Exercise:
For the listing below, print exactly the lines from the line with "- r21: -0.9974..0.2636" to the line with "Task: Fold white", both included, and nothing beyond them.

· · · ·

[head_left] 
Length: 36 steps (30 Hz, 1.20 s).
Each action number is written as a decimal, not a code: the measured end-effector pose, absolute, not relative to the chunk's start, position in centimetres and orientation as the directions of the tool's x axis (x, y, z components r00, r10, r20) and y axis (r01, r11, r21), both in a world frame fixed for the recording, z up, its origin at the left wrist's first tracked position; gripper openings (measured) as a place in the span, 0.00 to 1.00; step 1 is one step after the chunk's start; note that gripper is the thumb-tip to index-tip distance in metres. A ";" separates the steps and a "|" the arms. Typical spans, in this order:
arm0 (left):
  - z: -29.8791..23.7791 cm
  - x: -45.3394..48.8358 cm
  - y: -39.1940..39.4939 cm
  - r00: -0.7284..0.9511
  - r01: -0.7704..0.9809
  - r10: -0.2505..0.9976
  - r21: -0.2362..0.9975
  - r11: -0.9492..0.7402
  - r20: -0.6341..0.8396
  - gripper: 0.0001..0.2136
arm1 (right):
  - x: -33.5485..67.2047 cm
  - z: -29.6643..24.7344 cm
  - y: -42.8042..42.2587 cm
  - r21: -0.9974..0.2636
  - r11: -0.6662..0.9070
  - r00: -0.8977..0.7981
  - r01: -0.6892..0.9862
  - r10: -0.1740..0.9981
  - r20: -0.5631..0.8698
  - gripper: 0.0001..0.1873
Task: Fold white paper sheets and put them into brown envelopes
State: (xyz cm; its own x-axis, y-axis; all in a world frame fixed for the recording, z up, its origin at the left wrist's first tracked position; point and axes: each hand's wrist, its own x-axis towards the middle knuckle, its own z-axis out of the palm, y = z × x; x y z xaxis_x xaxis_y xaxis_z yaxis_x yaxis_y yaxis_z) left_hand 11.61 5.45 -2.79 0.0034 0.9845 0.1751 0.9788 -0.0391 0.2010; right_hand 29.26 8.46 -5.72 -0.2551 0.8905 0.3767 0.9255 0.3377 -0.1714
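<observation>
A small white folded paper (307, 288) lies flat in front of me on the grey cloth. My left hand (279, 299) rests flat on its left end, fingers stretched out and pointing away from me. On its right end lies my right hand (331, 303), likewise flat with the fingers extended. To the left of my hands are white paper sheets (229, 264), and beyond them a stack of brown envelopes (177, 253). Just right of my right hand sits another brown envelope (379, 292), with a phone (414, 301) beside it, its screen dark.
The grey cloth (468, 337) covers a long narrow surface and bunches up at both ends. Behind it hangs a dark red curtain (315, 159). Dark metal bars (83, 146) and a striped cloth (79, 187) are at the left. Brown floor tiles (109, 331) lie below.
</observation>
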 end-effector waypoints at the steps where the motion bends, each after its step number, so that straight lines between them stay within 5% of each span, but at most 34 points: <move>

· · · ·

Result for this exercise:
  - r21: -0.9974..0.2636
  - r11: -0.6662..0.9070
  - r00: -0.8977..0.7981
  - r01: -0.6892..0.9862
  - r10: -0.1740..0.9981
  - r20: -0.5631..0.8698
  - gripper: 0.0001..0.1873
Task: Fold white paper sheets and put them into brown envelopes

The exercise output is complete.